● **WORK TASK**
Lines outside the range are not wanted. Give again exactly the lines between the line holding "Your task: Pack" and the line holding "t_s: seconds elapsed", inclusive, from the listing below.

● **RAW DATA**
----------

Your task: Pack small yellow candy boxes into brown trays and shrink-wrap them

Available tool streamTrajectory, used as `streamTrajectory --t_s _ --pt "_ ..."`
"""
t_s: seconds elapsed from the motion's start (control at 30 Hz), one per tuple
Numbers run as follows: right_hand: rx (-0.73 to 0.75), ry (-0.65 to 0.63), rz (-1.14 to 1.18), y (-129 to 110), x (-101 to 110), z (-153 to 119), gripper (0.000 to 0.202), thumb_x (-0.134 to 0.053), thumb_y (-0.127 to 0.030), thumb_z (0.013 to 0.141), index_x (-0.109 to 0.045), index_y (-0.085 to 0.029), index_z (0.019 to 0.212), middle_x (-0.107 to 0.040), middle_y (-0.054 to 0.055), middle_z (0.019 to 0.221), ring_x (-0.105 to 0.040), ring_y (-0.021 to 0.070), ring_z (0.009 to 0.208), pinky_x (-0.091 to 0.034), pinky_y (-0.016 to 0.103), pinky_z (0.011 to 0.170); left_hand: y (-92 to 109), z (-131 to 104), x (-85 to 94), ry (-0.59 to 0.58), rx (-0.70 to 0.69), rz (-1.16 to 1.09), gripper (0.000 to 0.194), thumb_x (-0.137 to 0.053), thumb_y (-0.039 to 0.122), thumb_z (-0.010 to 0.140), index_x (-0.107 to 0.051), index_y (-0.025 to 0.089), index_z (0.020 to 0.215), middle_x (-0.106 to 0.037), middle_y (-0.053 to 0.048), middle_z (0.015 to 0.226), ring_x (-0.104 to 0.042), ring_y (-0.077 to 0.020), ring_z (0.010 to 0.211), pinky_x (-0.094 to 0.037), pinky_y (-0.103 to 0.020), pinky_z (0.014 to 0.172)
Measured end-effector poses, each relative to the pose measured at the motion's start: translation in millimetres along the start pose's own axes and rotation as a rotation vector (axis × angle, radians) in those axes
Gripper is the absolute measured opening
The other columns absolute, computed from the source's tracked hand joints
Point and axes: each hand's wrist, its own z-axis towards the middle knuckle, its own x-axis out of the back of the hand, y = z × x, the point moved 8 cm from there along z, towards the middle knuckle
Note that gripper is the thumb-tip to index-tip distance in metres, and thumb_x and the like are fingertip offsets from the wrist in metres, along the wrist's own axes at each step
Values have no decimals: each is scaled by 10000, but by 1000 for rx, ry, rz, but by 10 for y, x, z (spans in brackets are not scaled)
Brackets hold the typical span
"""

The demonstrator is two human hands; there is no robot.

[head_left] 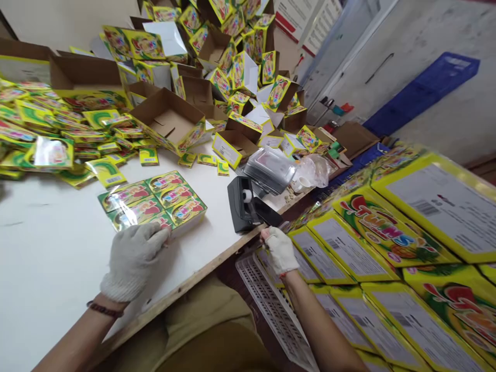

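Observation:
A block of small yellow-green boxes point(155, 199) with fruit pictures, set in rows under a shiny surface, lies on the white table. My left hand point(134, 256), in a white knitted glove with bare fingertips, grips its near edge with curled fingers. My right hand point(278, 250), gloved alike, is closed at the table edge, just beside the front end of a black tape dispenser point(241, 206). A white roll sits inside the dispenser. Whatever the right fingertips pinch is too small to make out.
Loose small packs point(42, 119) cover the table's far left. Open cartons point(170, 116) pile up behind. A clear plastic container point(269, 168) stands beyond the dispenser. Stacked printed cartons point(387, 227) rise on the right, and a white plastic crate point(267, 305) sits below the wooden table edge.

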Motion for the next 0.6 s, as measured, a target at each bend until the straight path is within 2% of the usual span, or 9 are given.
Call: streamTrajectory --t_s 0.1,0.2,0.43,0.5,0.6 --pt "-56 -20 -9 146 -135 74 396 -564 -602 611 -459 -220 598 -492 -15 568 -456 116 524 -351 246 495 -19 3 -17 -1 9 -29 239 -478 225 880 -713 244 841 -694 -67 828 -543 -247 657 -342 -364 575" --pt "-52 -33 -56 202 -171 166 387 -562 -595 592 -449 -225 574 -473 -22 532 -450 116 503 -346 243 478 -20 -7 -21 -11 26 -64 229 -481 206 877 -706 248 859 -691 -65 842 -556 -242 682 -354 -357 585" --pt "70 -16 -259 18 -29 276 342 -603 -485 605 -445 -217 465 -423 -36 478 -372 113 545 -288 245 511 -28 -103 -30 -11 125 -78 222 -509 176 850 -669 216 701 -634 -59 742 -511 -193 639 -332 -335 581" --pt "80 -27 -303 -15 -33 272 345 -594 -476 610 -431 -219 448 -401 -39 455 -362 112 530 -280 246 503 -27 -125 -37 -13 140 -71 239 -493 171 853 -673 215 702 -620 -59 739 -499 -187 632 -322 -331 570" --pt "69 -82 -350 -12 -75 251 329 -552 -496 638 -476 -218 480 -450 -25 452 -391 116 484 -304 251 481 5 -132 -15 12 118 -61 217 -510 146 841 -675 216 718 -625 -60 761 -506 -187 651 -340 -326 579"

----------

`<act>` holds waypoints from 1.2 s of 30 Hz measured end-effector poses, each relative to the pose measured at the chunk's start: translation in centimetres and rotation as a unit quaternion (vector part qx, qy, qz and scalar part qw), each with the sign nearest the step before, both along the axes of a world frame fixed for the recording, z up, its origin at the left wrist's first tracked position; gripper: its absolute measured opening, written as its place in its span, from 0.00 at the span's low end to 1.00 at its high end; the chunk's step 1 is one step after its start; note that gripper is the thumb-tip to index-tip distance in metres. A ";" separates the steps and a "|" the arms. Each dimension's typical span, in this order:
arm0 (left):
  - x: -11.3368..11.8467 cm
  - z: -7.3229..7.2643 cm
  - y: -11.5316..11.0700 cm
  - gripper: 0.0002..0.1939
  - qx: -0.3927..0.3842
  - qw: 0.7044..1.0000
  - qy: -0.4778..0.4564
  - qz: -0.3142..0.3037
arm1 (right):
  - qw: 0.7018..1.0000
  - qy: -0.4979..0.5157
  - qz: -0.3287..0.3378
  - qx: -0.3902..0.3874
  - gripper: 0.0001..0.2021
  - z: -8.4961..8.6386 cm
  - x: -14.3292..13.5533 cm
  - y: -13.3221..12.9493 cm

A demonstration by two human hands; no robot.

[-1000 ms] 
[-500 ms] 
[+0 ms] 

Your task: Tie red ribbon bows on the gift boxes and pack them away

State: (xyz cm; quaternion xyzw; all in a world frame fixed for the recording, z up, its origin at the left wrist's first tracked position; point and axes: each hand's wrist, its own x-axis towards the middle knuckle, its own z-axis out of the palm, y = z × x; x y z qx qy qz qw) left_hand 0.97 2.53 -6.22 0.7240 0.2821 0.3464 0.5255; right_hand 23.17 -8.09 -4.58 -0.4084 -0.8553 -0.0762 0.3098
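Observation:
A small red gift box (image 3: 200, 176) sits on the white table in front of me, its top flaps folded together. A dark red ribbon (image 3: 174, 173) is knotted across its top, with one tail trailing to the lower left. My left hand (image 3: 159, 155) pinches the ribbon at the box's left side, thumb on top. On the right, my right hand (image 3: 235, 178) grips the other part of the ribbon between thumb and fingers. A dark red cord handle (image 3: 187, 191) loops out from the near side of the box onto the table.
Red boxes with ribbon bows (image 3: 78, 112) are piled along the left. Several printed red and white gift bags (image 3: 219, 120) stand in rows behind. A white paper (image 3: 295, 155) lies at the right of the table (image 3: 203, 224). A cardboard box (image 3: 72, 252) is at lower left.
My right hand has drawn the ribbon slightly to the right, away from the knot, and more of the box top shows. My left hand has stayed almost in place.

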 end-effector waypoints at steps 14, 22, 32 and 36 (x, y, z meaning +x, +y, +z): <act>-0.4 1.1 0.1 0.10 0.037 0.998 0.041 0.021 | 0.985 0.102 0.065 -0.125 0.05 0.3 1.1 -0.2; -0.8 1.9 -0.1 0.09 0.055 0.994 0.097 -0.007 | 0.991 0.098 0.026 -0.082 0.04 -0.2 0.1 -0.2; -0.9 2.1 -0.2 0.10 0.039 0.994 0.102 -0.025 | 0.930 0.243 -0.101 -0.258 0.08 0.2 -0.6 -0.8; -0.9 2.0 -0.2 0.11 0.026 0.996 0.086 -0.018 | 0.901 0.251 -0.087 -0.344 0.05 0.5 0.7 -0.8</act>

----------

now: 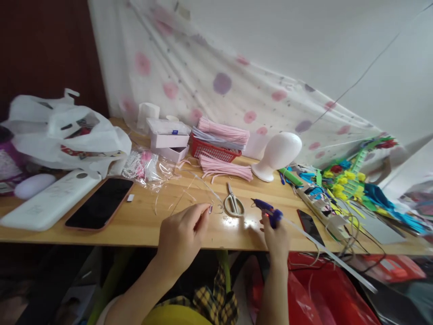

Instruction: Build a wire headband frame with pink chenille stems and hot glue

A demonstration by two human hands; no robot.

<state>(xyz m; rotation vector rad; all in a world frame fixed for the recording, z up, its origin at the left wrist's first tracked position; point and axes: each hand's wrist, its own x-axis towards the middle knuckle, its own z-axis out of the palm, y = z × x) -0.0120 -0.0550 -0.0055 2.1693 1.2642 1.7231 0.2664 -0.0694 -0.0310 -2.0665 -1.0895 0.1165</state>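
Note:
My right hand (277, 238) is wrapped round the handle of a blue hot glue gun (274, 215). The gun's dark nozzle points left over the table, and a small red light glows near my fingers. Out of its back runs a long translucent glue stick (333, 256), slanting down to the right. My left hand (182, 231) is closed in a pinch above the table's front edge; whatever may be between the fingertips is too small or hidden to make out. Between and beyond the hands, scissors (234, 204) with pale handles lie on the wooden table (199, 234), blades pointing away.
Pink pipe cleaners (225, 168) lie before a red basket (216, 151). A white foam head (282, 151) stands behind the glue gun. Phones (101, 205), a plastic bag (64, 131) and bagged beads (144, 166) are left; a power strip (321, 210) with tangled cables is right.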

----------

● **WRITTEN ANSWER**
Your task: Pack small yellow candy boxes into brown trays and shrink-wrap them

Available tool streamTrajectory, used as `streamTrajectory --t_s _ --pt "_ ..."`
"""
t_s: seconds elapsed from the motion's start (control at 30 Hz), one per tuple

The exercise is done; no more work remains.